**TASK OBJECTIVE:** The data below should be restated word for word, with every picture omitted.

**DATA SEGMENT:**
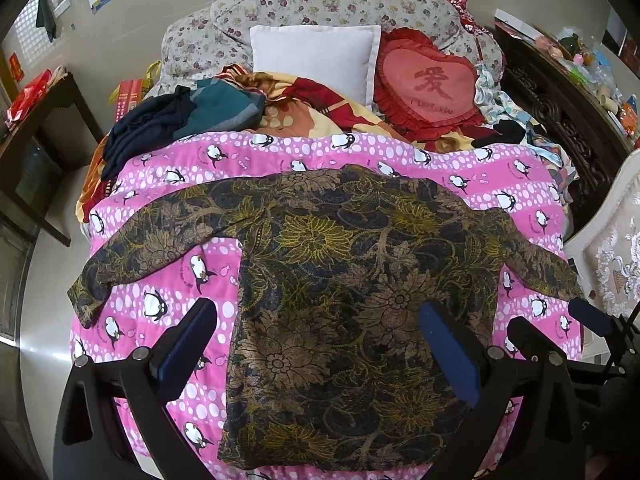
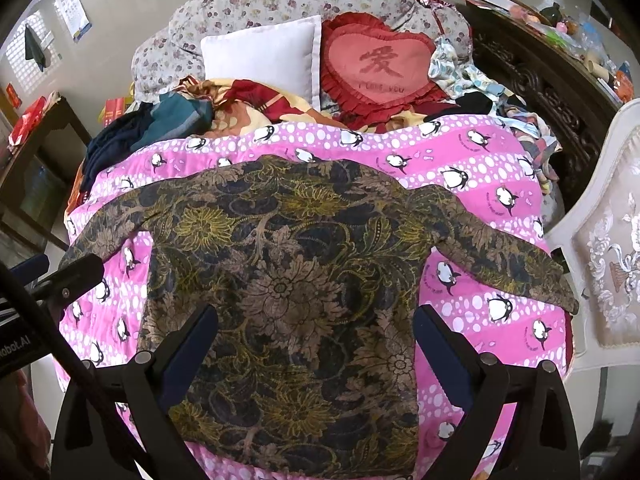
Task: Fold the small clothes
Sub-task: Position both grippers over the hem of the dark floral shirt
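The floral shirt [image 1: 340,300] lies flat, sleeves spread, on the pink penguin quilt [image 1: 168,280] covering the bed. Left tongs [image 1: 320,344] and right tongs [image 2: 316,344] hover wide apart, holding nothing. Pillows [image 1: 316,56] lie far.

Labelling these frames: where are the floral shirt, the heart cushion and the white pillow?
floral shirt [image 1: 340,300], left wrist view, mid body.
heart cushion [image 2: 380,66], right wrist view, pink centre.
white pillow [image 1: 312,56], left wrist view, middle.

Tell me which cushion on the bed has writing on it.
The red heart-shaped frilled cushion has a Chinese character and small letters on it. The white square cushion, beside it, is plain.
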### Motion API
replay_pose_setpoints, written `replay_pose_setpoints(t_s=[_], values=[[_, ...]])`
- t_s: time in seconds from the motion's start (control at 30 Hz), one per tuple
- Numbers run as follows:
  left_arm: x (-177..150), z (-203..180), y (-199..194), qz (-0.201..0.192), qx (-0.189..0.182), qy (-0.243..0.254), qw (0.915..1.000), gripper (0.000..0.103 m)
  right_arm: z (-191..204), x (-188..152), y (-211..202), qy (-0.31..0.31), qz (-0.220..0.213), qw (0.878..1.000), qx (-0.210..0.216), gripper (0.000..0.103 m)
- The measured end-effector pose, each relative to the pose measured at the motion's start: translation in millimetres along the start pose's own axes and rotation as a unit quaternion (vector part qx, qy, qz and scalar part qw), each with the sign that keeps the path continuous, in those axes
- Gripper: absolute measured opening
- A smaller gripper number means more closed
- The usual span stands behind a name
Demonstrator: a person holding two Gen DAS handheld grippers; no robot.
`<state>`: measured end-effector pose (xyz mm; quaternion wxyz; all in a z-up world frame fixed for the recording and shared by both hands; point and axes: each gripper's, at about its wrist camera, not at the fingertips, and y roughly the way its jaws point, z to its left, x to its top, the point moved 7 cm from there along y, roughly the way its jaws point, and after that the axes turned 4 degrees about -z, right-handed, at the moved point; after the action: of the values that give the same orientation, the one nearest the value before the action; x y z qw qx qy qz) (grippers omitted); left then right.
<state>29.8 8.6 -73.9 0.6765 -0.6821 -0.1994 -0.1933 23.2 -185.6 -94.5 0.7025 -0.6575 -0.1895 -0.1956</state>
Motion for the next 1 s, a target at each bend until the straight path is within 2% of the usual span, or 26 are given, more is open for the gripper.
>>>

**WRITTEN SOLUTION:**
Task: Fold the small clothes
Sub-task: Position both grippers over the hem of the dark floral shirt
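The floral shirt [image 1: 340,300] lies flat, sleeves spread, on the pink penguin quilt [image 1: 168,280] covering the bed. Left tongs [image 1: 320,344] and right tongs [image 2: 316,344] hover wide apart, holding nothing. Pillows [image 1: 316,56] lie far.

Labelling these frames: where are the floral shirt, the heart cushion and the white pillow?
floral shirt [image 1: 340,300], left wrist view, mid body.
heart cushion [image 2: 380,66], right wrist view, pink centre.
white pillow [image 1: 312,56], left wrist view, middle.

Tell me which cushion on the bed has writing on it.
The red heart-shaped frilled cushion has a Chinese character and small letters on it. The white square cushion, beside it, is plain.
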### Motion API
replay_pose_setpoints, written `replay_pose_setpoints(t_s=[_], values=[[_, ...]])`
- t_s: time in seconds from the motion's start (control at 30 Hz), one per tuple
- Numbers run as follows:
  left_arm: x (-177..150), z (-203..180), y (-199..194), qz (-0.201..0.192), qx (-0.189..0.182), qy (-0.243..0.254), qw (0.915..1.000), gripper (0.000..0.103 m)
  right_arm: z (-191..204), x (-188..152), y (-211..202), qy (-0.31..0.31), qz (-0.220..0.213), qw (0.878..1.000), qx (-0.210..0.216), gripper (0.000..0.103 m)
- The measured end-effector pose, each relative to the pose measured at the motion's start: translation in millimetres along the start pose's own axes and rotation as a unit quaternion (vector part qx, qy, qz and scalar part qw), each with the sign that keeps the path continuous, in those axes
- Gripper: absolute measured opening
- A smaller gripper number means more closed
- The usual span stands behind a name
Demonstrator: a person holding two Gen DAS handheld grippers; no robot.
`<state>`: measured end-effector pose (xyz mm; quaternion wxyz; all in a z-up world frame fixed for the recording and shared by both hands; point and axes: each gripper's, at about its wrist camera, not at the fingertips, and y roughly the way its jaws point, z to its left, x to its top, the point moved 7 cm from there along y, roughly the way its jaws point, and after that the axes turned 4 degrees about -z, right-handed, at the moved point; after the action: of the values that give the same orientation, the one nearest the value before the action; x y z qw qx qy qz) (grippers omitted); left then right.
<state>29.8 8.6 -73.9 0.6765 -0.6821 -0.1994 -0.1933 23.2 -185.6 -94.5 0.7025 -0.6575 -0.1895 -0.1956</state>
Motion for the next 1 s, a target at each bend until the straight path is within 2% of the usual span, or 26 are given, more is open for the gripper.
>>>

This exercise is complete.